[Top][All Lists]
[Date Prev][Date Next][Thread Prev][Thread Next][Date Index][Thread Index]
Re: efficient version of 'sort | uniq -c | sort -n'?
From: |
Paul Eggert |
Subject: |
Re: efficient version of 'sort | uniq -c | sort -n'? |
Date: |
Mon, 21 May 2007 14:42:20 -0700 |
User-agent: |
Gnus/5.110006 (No Gnus v0.6) Emacs/21.4 (gnu/linux) |
Matthew Woehlke <address@hidden> writes:
> Is there an efficient implementation of 'sort | uniq -c | sort -n'? I
> have a 4 GB core file I want to run 'strings' on, and the above is
> really slow.
See Jon Bently, Don Knuth, Doug McIlroy, "Programming pearls: a
literate program", CACM 29, 6 (June 1986), 471-483
<http://doi.acm.org/10.1145/5948.315654>. Source code is included. I
think Knuth's solution will run rings around all the solutions
proposed so far, if you tune it right (see below).

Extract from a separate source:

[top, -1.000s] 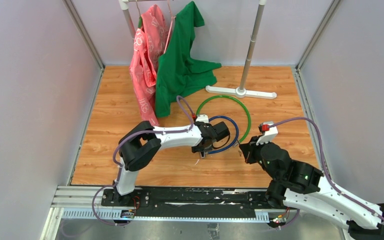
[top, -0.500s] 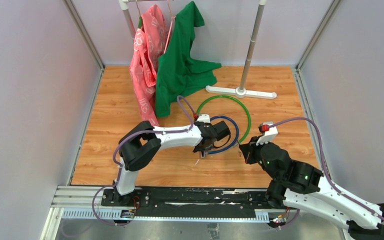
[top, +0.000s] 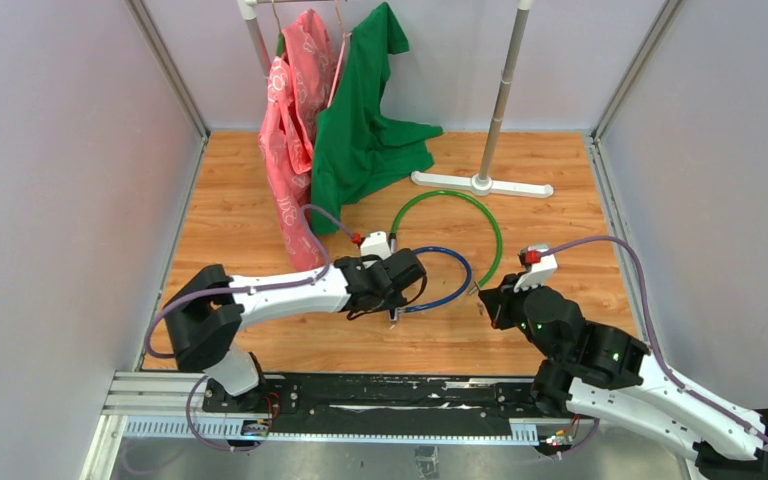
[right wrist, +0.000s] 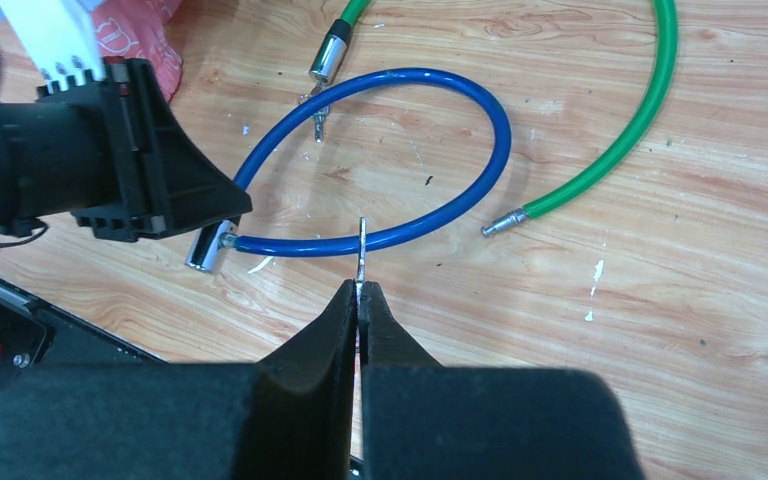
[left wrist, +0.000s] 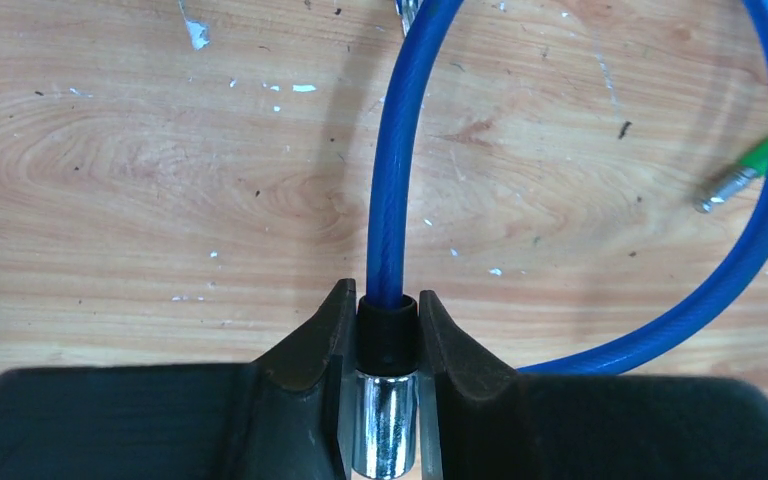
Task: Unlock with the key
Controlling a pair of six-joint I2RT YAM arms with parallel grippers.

> Is there a way already in coreutils to do this? If not, would there
> be any interest in adding such a method?
I dunno, it sounds pretty specialized. Though there may be some
interest in a combination "sort | uniq -c", I wouldn't think there'd
be any interest in combining all three.
Philip Rowlands <address@hidden> writes:
> A fundamentally more efficient approach would be something like:
>
> perl -lne '$bucket{$_}++; END { foreach $key (keys %bucket) { print
> "$bucket{$key} $key" } }' | \
> sort -n
Hmm, well, I tried that, and the Perl approach was tons slower on my
box (Debian stable, 2.4 GHz P4, 1 GB RAM). The problem was that perl
grabbed too much memory and started thrashing. The naive 'sort'
pipeline was much faster since it did not thrash.
Assuming there are a lot of duplicates, if you want to speed up the
naive 'sort' implementation you might try this:
strings | sort -S 50% | uniq -c | sort -n
On my host this causes the first 'sort' to take about 150% of the CPU
time of the 'strings' invocation. The 'uniq' and second 'sort' take
about 100% each. So the total CPU time is about 4.5x the time it
takes to run 'strings'. Your mileage may vary of course.